Guards: The Gatekeepers of Angular

Guards act as gatekeepers in Angular applications, determining access to specific routes based on established conditions. They are crucial for enforcing authentication, authorization, and various navigation rules, thus preventing unauthorized access or inappropriate route navigation.

Developers commonly use Guards to apply security measures, limit access to certain routes, or dictate navigation based on dynamic criteria. They are also useful for performing actions before accessing a route, such as verifying user credentials or permissions.

CanActivate vs. CanActivateFn

Historically, Guards were implemented using the CanActivate interface, which required strict adherence to a specific method structure. This often led to verbose and less readable code, increasing complexity.

The introduction of CanActivateFn offers a more concise alternative. By utilizing a function-based approach, developers can express Guard logic more clearly, improving code readability and maintainability. This transition simplifies the implementation process, reducing boilerplate code and the likelihood of errors.

Pros and Cons of CanActivateFn

The shift from CanActivate to CanActivateFn brings several benefits:

• Enhanced Readability: CanActivateFn fosters cleaner and more compact code, making it easier to understand and maintain.
• Less Boilerplate: By removing the need for class-based implementations, CanActivateFn streamlines development by minimizing boilerplate code.
• Increased Flexibility: CanActivateFn allows developers to utilize functional programming techniques more effectively.

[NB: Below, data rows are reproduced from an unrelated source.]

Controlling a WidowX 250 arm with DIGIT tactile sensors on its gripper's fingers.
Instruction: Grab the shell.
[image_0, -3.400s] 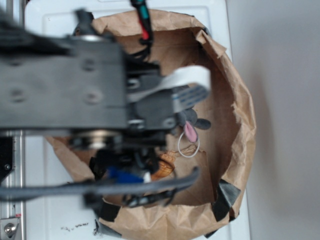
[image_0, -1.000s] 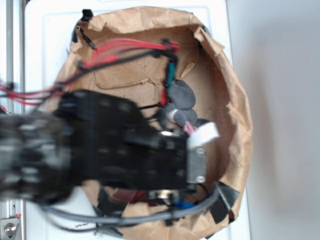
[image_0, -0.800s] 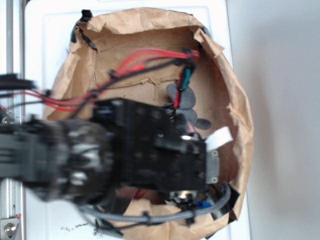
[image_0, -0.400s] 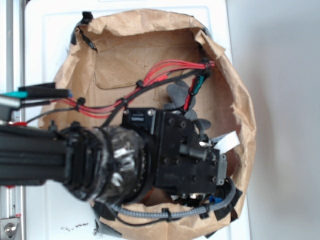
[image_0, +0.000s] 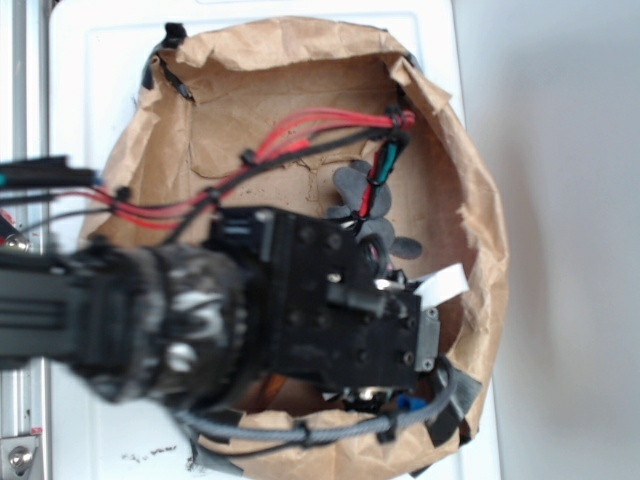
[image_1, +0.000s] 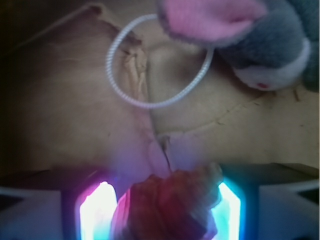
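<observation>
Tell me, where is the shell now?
In the wrist view the shell sits at bottom centre between the gripper fingers, below the plush bunny.

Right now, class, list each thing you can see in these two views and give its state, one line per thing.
Orange-brown ridged spiral shell: between the jaws, low in the wrist view; whether it is gripped cannot be told.
Grey plush bunny with pink ear: lying on the paper, untouched.
White coiled loop: flat on the paper, attached by the bunny's ear.
Brown paper bag: open, rim rolled down.
Gripper: down inside the bag, astride the shell.
</observation>
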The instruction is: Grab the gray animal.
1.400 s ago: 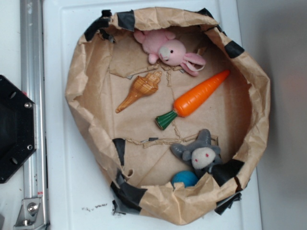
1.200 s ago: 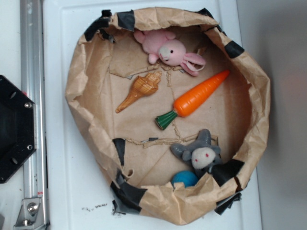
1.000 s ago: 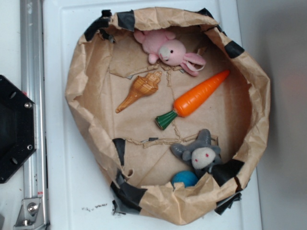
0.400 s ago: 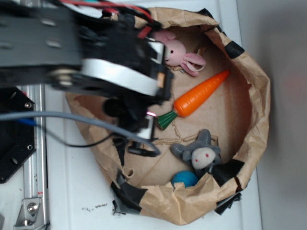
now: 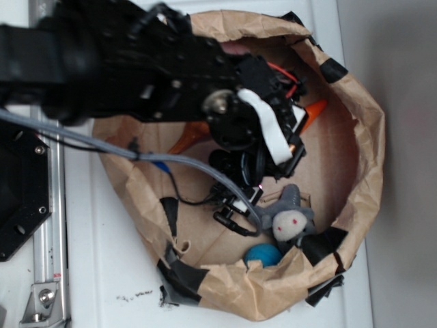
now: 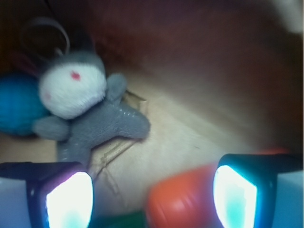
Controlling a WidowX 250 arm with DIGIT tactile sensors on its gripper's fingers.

However, there are some potential downsides:

• Learning Curve: Developers familiar with the traditional CanActivate interface may need time to adjust to the new functional approach.
• Compatibility Issues: While CanActivateFn offers a more elegant solution, it may not align well with older codebases that heavily depend on the CanActivate interface.

Example: Implementing CanActivate

@Injectable({

providedIn: 'root'

})

export class AuthGuard implements CanActivate {

constructor(private authService: AuthService, private router: Router) {}

canActivate(

route: ActivatedRouteSnapshot,

state: RouterStateSnapshot

): Observable | Promise | boolean | UrlTree {

const isLoggedIn = this.authService.isLoggedIn();

const redirectToLogin = this.router.createUrlTree(['/login']);

return isLoggedIn ? true : redirectToLogin;

}

}

Example: Implementing CanActivateFn

// Reduced boilerplate code

export const AuthGuard: CanActivateFn = (

route: ActivatedRouteSnapshot,

state: RouterStateSnapshot

): Observable | Promise | boolean | UrlTree => {

const isLoggedIn = inject(AuthService).isLoggedIn();

const redirectToLogin = inject(Router).createUrlTree(['/login']);

return isLoggedIn ? true : redirectToLogin;

};

The above example leverages dependency injection to access services like AuthService and Router, simplifying the code and allowing for straightforward comprehension of the guard logic.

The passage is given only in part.